Task to complete: Using the data below, output a verbatim copy of the lines between the one holding "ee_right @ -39" and the one holding "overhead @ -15", inclusive, without any pictures.

----------------------------------------

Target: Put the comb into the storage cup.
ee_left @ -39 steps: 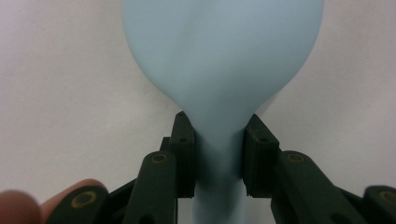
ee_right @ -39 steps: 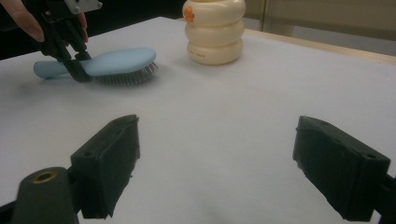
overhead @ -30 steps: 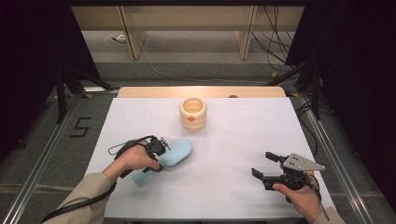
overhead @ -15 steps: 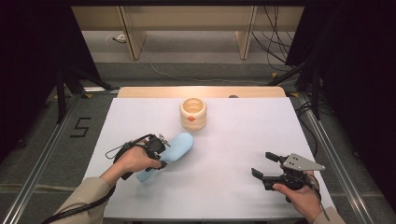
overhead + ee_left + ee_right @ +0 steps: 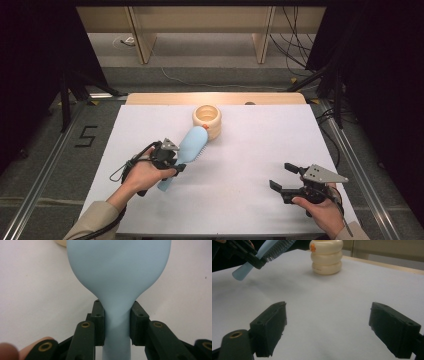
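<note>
A light blue hairbrush (image 5: 188, 148) hangs above the white table, bristles down, its head pointing toward a cream ribbed holder (image 5: 207, 120) at the back middle. My left gripper (image 5: 175, 162) is shut on the brush's neck. In the left gripper view the jaws pinch the narrow neck of the brush (image 5: 117, 285) from both sides. My right gripper (image 5: 284, 178) stands open and holds nothing near the front right. The right gripper view shows its own jaws wide apart, with the brush (image 5: 263, 253) lifted at far left and the holder (image 5: 326, 257) beyond.
The white tabletop (image 5: 250, 155) spreads between the two hands. A wooden strip (image 5: 215, 98) runs along its far edge. Metal rails, cables and dark stands flank the table on the floor.
My left gripper has lifted the brush and carried it forward and right, so its head now reaches the holder. The right gripper has stayed put.
</note>
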Tool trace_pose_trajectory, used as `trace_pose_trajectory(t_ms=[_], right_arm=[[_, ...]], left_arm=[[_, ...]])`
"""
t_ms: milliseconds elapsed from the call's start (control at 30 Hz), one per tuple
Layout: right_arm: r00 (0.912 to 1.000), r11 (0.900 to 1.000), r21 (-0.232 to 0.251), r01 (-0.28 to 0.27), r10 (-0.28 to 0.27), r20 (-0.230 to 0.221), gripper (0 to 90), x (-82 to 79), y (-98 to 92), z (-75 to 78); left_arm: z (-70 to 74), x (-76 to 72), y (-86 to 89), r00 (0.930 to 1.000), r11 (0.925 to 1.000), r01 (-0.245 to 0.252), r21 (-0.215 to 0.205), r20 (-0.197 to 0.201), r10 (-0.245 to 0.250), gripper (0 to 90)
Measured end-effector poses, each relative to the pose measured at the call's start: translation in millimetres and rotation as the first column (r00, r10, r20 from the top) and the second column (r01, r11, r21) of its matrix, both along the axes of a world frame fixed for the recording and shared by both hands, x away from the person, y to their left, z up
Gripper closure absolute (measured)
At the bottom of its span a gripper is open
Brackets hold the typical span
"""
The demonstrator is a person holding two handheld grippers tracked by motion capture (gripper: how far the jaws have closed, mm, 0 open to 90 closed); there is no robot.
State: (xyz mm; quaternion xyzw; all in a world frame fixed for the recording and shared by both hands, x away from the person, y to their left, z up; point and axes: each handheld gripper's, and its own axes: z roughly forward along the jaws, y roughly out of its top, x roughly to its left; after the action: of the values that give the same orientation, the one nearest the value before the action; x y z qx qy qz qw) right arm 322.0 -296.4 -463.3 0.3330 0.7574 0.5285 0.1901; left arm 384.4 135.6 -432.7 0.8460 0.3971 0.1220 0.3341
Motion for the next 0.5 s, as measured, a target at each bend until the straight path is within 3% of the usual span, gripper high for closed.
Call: trace_pose_trajectory(t_ms=[167,500], right_arm=[[1.0000,1.000,0.001,0.000,0.000,-0.001,15.6,0.2,0.2,-0.2],[0.9999,1.000,0.000,0.007,-0.007,0.011,15.4,0.2,0.4,-0.1]], left_arm=[[-0.8,-4.4,0.8,0.9977,0.9975,-0.036,-0.060,0.055,0.039,69.6],[-4.0,-11.3,-1.9,0.9885,0.9815,-0.083,-0.173,0.111,0.103,69.6]])
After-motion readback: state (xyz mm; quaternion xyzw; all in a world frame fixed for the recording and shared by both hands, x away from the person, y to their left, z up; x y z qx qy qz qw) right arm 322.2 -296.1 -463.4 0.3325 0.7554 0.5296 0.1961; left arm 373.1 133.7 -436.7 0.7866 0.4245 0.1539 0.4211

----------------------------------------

Solved exercise:
ee_right @ -39 steps: 
overhead @ -30 steps: 
overhead @ -15 steps: 

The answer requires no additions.